The cutover threshold depends on how fast deletes are. For most APIs, 100-500 deletes per second per worker is achievable, so a synchronous limit of 100-200 items keeps response times under a second. Above that, the customer is better served by an async pattern that gives them progress reporting and avoids HTTP timeouts.

The async pattern requires a bulk_jobs table tracking status, an idempotency mechanism for retries of the job creation, and a worker pool processing claimed jobs with the SKIP LOCKED claim pattern. The complexity is real but the alternative (synchronous bulk operations that occasionally hang for minutes) is worse.

What does not work

Three patterns we have seen and rejected:

Single response code without per-item detail. A bulk delete that returns 200 OK with no body, or with a count but no per-item statuses, makes it impossible for customers to know which items failed. This is the most common bulk delete anti-pattern and produces the most support tickets.
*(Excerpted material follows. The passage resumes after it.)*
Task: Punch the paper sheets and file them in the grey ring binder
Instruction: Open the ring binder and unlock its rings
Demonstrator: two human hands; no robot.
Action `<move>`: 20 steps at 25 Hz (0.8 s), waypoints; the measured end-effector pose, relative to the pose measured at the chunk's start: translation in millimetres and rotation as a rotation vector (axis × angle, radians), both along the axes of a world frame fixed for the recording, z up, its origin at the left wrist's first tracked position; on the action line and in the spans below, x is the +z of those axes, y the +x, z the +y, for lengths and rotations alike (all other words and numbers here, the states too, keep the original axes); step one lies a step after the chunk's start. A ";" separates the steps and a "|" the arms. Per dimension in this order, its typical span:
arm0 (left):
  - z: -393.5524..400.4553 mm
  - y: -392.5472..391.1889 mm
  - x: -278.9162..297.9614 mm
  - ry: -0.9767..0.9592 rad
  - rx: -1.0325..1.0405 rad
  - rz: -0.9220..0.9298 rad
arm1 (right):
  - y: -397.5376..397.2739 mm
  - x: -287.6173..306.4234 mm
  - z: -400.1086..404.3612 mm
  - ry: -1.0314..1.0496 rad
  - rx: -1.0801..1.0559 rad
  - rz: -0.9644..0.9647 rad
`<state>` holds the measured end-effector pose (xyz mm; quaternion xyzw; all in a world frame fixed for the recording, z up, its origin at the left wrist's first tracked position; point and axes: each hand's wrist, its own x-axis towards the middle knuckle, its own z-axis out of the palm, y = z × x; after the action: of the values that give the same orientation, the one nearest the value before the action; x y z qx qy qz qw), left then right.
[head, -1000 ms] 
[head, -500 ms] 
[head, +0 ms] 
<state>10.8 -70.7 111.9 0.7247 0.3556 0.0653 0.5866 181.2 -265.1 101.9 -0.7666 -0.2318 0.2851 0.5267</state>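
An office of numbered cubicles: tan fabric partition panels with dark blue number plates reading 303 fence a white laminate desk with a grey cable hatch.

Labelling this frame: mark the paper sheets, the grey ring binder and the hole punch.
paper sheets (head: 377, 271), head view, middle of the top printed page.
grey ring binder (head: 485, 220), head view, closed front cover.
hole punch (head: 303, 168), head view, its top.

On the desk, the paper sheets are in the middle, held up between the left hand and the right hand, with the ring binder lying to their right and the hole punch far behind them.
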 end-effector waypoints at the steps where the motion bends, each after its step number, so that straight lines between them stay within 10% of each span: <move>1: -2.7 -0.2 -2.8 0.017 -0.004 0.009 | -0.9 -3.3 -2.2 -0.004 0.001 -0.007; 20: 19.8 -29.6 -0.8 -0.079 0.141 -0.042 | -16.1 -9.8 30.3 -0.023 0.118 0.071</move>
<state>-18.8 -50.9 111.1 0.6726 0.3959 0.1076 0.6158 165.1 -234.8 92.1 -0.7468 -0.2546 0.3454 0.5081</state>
404 on the bulk endpoint if any item is missing. Treating the bulk operation as atomic means any partial failure cancels the whole batch, which is the wrong default. Customers usually want best-effort with detailed reporting, not atomic-or-nothing. Atomic semantics should be an opt-in via a transaction parameter, not the default.

Wildcard filter without confirmation. Allowing DELETE /widgets?status=archived to delete every archived widget without any confirmation is the source of more catastrophic delete incidents than any other API pattern. The mitigation is either explicit confirmation, a count threshold, or refusing filter-based bulk delete entirely.

Our use across the four products

DocuMint, CronPing, FlagBit, and WebhookVault all expose bulk delete endpoints for the resources where customers asked for them. CronPing has bulk delete for monitors, FlagBit for flags and rules, WebhookVault for endpoints and captured requests, DocuMint for templates. The implementation pattern is consistent: 200 OK with per-item statuses, per-batch idempotency by (account_id, idempotency_key), count-threshold confirmation above 100 items, full audit trail, items counted against item quotas, synchronous below 200 items and async above.

The deeper observation is that bulk delete is the operation where most APIs reveal whether their designers have thought about partial failure and irreversibility. The design choices that look small (response code, idempotency granularity, audit trail depth) determine whether customers can recover from mistakes, whether support can answer their questions, and whether a single misclick can take down an account. The discipline is treating bulk delete as a category distinct from single-item delete, with its own design requirements derived from the unique combination of multi-item semantics and the impossibility of undo.